## Required action:
Copy nothing but the lines below running from the line containing "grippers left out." through the line containing "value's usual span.", both end lines included.

## Data below:

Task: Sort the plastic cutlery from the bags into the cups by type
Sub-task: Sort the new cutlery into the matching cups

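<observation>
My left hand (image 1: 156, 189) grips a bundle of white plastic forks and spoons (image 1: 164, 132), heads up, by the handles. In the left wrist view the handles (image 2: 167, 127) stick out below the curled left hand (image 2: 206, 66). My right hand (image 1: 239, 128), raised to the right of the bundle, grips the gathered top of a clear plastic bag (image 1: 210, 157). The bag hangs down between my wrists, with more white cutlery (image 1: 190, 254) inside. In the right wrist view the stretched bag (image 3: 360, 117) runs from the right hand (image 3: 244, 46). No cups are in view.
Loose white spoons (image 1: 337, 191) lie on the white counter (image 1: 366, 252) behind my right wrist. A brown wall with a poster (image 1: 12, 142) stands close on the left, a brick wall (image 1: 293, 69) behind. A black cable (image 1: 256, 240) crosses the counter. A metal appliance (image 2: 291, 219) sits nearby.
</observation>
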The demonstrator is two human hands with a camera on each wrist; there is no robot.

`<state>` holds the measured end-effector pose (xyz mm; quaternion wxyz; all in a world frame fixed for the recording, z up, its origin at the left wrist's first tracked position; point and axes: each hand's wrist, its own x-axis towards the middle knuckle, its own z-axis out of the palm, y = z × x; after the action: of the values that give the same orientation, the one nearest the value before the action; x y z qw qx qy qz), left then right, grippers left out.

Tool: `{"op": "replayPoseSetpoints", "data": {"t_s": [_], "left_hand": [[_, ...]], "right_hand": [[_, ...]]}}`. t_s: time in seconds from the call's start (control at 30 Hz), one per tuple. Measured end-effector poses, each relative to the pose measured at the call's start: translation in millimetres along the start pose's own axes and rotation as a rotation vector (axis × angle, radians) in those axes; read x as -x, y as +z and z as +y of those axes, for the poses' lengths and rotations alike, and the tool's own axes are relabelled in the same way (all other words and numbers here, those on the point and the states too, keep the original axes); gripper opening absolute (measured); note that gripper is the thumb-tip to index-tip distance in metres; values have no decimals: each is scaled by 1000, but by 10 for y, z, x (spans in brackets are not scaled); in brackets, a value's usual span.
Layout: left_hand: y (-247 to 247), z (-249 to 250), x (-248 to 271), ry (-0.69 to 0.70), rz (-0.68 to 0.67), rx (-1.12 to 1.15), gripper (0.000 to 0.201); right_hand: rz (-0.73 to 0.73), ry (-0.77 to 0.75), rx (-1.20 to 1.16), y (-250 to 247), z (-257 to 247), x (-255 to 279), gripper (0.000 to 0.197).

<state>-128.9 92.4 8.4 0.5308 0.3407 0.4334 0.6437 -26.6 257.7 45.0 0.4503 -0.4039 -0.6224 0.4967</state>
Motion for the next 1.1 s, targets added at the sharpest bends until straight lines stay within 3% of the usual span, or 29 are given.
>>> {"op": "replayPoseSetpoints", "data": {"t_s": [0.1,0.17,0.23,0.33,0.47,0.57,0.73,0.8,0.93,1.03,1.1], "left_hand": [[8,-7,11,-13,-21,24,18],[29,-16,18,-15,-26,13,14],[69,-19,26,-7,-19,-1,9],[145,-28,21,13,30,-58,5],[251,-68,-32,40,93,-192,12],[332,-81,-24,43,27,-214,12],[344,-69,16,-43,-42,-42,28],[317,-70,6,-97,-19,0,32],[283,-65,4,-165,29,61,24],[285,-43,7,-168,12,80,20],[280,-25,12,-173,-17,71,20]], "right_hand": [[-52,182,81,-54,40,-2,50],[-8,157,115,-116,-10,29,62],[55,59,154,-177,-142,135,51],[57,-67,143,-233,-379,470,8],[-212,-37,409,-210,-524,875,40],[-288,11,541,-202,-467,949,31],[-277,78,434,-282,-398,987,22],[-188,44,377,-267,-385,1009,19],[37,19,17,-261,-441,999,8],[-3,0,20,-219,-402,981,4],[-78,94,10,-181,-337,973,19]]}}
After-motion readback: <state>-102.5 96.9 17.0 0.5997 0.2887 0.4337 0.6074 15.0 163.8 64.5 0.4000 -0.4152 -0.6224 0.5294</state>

## Output for this task:
`<state>` holds the measured end-effector pose (xyz mm; quaternion wxyz; all in a world frame fixed for the recording, z up, its origin at the left wrist's first tracked position; point and axes: each hand's wrist, its own x-axis towards the middle knuckle, its own z-axis out of the palm, y = z × x; after the action: of the values that give the same orientation, the one nearest the value before the action; x y z qw qx qy qz), left then right, grippers left out.

Tool: `{"op": "replayPoseSetpoints", "data": {"t_s": [_], "left_hand": [[_, ...]], "right_hand": [[_, ...]]}}`. t_s: time in seconds from the call's start (control at 30 Hz), one per tuple. Measured end-effector poses, each relative to the pose measured at the call's start: translation in millimetres along the start pose's own axes and rotation as a rotation vector (axis × angle, radians) in those axes; read x as -x, y as +z and z as +y of those axes, for the poses' lengths and rotations alike, and the tool's own axes are relabelled in the same way (all other words and numbers here, those on the point and the states too, keep the original axes); gripper opening absolute (measured); note that gripper is the thumb-tip to index-tip distance in metres; values have no decimals: each is scaled by 1000, but by 10 for y, z, x (spans in brackets are not scaled); in brackets, a value's usual span.

Nothing else remains for the exercise.